Acquia has detected an interruption of service for some Acquia Cloud Enterprise sites
Incident Report for Acquia, Inc.
Postmortem

Purpose of This Report

This is a summary and analysis of an issue that occurred with the delivery of an Acquia product or service. The purpose of this document is to share details about what happened and why so there is a common understanding of what is required to prevent a future occurrence if at all possible.

What happened

On February 7, 2019 Acquia was working on the implementation of a temporary change in order to capture specific system diagnostics not part of the standard package. This involved setting up a temporary file system to store the diagnostic data. While working on the setup of the file system, a rule was accidentally deleted from a VPC security group causing site stability issues and outages for multiple customers. The outage lasted from 22:17 to 23:25 UTC.

What we did about it

Acquia restored the missing rule in the security group manually.

Identified Root Cause

Due to human error a rule was incorrectly removed from a security group in a shared VPC in US-East, This rule allows web servers to connect to Memcache servers. Once the web servers were unable to reach Memcache servers, PHP processes were blocked on the web servers causing sites to become unavailable. Acquia’s configuration drift alerting did function appropriately, but it was determined that the processes in place around drift errors were such that the alert was not seen in time to make a material impact to the duration of the outage.

Next Steps

Acquia is working with all involved teams to correct our internal workflow to prevent similar situations in the future.

Acquia is establishing additional measure to alert internal teams faster about configuration drift for VPC security groups.

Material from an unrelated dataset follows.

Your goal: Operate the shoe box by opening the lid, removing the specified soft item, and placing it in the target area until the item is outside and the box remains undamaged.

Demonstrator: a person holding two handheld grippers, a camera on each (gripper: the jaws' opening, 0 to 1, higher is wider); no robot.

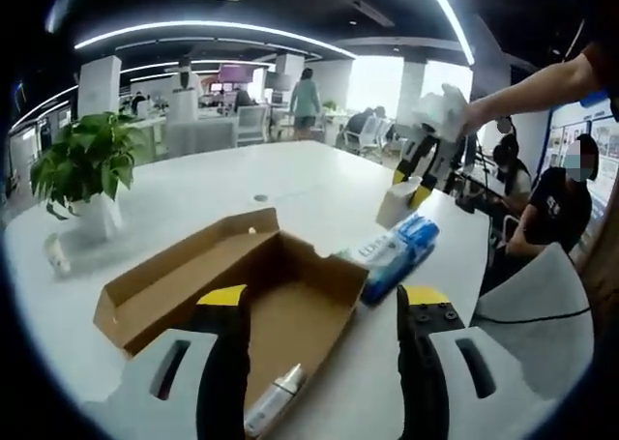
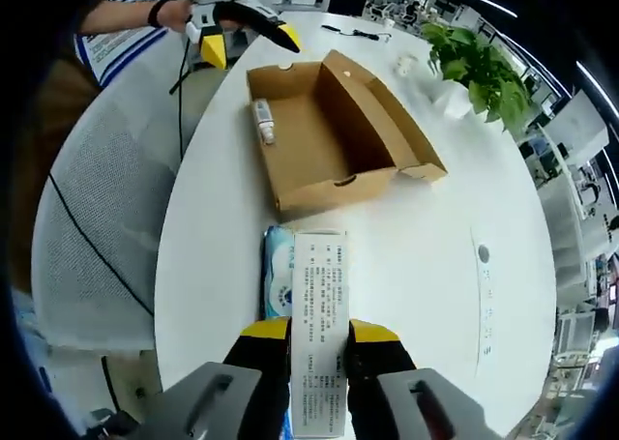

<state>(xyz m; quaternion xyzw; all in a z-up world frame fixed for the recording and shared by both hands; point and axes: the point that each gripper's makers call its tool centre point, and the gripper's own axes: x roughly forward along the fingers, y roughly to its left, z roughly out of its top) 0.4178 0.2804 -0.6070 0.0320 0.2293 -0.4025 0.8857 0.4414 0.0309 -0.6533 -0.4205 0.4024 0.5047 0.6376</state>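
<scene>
Your white table (image 2: 464, 266) carries the open shoe box (image 2: 329, 135) near its middle, a small tube (image 2: 262, 121) inside. Your right gripper (image 2: 319, 348) clamps a white carton above the blue wipes pack (image 2: 278, 271) beside the box. Your left gripper (image 1: 319, 309) stands apart.

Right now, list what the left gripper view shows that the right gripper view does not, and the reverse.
Left gripper view: seated people beside the table and a standing person far back. Right gripper view: the printed face of the white carton clamped in the right hand-held gripper, and a black cable at the table's far end. Shared: the open cardboard box with a tube inside, the blue wipes pack, the potted plant.
</scene>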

Posted 5 months ago. Feb 11, 2019 - 23:45 UTC

Resolved
All affected sites have been restored. All services are operational at this time.
Posted 5 months ago. Feb 07, 2019 - 23:41 UTC
Investigating
We are currently investigating an interruption of service for some US-East Acquia Cloud Enterprise sites. We will provide additional information as it becomes available.
Posted 5 months ago. Feb 07, 2019 - 22:46 UTC
This incident affected: Acquia Cloud Enterprise.